## WHAT THIS TASK INVOLVES
How many of the lines below contain "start"? Reply with only that figure.

--------

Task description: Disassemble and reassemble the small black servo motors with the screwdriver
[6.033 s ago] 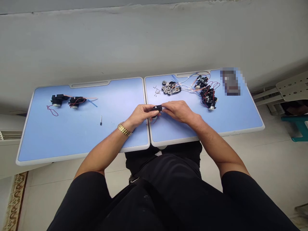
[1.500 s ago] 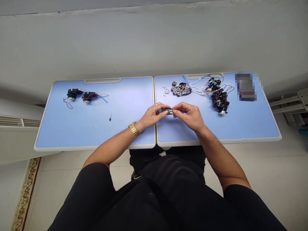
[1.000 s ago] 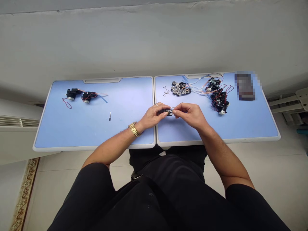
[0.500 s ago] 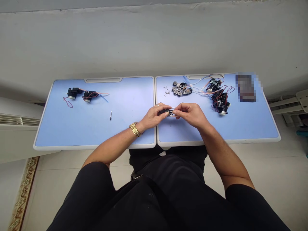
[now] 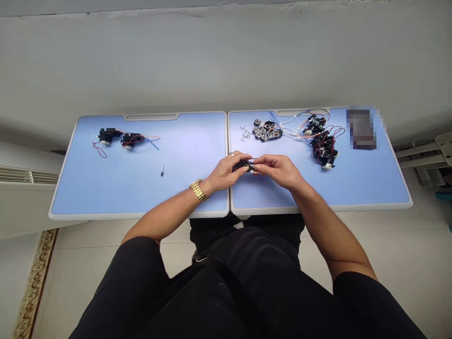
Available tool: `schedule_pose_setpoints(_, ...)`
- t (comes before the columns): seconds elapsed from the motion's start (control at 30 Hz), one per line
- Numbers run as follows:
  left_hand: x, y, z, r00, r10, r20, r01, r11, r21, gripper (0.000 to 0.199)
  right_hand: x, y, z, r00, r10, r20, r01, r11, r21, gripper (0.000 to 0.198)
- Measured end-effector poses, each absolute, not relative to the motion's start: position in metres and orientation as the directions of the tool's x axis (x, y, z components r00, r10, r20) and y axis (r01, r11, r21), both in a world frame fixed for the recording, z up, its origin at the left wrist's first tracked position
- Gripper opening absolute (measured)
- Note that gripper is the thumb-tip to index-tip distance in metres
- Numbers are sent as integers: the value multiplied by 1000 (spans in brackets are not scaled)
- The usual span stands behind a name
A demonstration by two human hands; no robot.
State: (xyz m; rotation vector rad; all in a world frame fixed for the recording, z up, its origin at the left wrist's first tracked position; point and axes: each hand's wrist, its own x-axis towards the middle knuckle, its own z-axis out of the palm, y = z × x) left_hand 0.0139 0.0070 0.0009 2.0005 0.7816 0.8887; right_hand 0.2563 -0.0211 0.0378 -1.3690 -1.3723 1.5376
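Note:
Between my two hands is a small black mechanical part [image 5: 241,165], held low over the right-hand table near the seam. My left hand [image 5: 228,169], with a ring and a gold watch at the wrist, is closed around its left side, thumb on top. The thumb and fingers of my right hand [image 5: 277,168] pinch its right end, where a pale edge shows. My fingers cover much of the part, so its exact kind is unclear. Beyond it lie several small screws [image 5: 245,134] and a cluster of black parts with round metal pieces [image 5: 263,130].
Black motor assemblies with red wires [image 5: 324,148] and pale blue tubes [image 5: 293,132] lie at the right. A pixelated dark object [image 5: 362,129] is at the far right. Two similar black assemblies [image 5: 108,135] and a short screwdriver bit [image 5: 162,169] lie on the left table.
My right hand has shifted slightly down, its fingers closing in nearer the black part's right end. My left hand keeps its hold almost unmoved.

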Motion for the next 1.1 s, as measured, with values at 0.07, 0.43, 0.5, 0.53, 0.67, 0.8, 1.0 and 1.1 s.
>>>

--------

## REPLY
2